# the veraderos are HERE!!!!!!!!!!!!



## gary1218 (Dec 31, 2005)

Met Mark at Aaron's this afternoon and pick up my little guys


----------



## Devanny (Jul 11, 2008)

OMG! Im getting them!


----------



## Brian Ferriera (Nov 1, 2006)

SWEEEEEEEEET!
Brian


----------



## jruffing46 (Jul 10, 2008)

Ive never seen these before. Did they cost a pretty penny?


----------



## sgvreptiles (Jan 26, 2009)

very Nice!


----------



## Devanny (Jul 11, 2008)

Gary do you have pics of their tank?


----------



## markbudde (Jan 4, 2008)

Congrats on the beautiful frogs.


----------



## divingne1 (Mar 21, 2008)

OMG these guys are beautiful.


----------



## gary1218 (Dec 31, 2005)

jruffing46 said:


> Ive never seen these before. Did they cost a pretty penny?


They were $175 each, which considering all that Mark goes through to get these guys to us I thought was a fair price.


----------



## gary1218 (Dec 31, 2005)

Devanny said:


> Gary do you have pics of their tank?


Well........I'm always a little shy about showing pics of my tanks.
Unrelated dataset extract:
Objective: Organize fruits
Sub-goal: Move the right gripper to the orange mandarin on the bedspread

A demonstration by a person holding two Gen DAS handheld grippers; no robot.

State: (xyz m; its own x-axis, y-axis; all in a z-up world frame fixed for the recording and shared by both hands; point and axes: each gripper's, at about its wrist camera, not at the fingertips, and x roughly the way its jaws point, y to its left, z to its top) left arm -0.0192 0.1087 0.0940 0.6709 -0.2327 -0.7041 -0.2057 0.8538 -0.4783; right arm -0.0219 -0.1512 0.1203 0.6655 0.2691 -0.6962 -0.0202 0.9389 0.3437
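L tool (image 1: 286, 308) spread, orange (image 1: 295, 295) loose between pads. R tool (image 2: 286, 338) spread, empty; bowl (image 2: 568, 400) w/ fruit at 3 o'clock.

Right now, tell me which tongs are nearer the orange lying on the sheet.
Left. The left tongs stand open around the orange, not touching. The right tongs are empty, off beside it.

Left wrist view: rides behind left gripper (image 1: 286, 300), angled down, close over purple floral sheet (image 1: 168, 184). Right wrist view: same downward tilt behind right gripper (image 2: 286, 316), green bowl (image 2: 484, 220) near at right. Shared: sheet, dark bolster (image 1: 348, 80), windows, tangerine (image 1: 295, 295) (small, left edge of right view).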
I've gone to really simple tanks - a few large broms, some low growing plants in the back half for some cover for the frogs, and then a lot of leaf litter in the front half to promote a bug population.


----------



## stemcellular (Jun 26, 2008)

gary1218 said:


> Well........I'm always a little shy about showing pics of my tanks. I've gone to really simple tanks - a few large broms, some low growing plants in the back half for some cover for the frogs, and then a lot of leaf litter in the front half to promote a bug population.
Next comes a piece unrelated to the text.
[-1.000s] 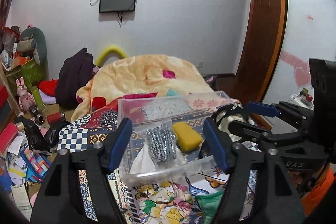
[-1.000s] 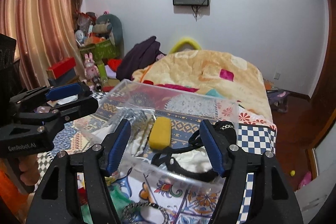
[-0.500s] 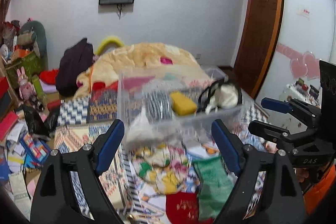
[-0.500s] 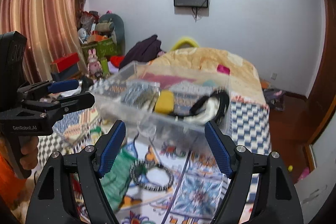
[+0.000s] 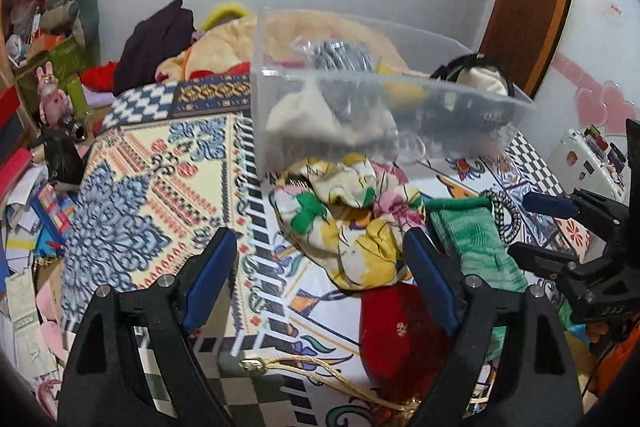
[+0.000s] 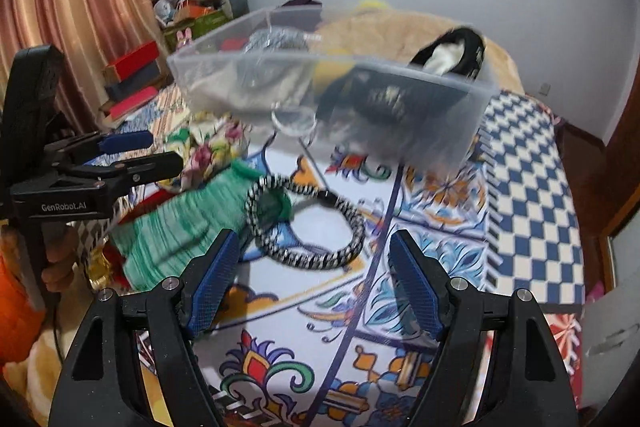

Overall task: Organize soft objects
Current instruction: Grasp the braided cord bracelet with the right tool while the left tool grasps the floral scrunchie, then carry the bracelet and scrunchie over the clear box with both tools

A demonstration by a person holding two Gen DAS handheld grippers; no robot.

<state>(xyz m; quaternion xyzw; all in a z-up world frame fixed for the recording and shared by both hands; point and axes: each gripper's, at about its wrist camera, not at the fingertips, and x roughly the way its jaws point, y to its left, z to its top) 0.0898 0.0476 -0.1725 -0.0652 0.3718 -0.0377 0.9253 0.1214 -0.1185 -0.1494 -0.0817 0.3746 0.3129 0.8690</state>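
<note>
A clear plastic bin (image 5: pixel 280 115) (image 6: pixel 440 131) stands on the patterned bed cover and holds a silver scrubber, a yellow sponge, a white cloth and a black strap. In front of it lie a floral cloth (image 5: pixel 352 211) (image 6: pixel 212 151), a green knit cloth (image 5: pixel 476 239) (image 6: pixel 180 227), a black-and-white braided rope loop (image 6: pixel 308 223) (image 5: pixel 502 211) and a red pouch (image 5: pixel 400 331). My left gripper (image 5: pixel 320 279) is open above the floral cloth and red pouch. My right gripper (image 6: pixel 312 283) is open just before the rope loop. Both are empty.
An orange blanket (image 5: pixel 224 55) is heaped behind the bin. Clutter of boxes, toys and papers (image 5: pixel 44 147) lines the left side of the bed. A wooden door (image 5: pixel 528 7) and a white appliance (image 5: pixel 584 163) stand at the right. Curtains (image 6: pixel 80 7) hang at the left.
Both grippers have drawn back and tilted down from the bin, which now sits farther off. The cloths, rope loop and red pouch have come into view in front of them.
</note>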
That looks great Gary. A utility tank that is also aesthetically pleasing to view.


----------



## Otis (Apr 16, 2006)

gary1218 said:


> Well........I'm always a little shy about showing pics of my tanks. I've gone to really simple tanks - a few large broms, some low growing plants in the back half for some cover for the frogs, and then a lot of leaf litter in the front half to promote a bug population.


First off, they are nice tanks  second, I think yours are much more representative of what their habitat looks like in the wild. A lot of people cram their tanks with plants but looking at pictures of their natural habitat your tank looks more accurate. Third, obviously this tank style is working for you! taras, standard lamasi... must I go on?


----------



## gary1218 (Dec 31, 2005)

otis07 said:


> First off, they are nice tanks  second, I think yours are much more representative of what their habitat looks like in the wild. A lot of people cram their tanks with plants but looking at pictures of their natural habitat your tank looks more accurate. Third, obviously this tank style is working for you! taras, standard lamasi... must I go on?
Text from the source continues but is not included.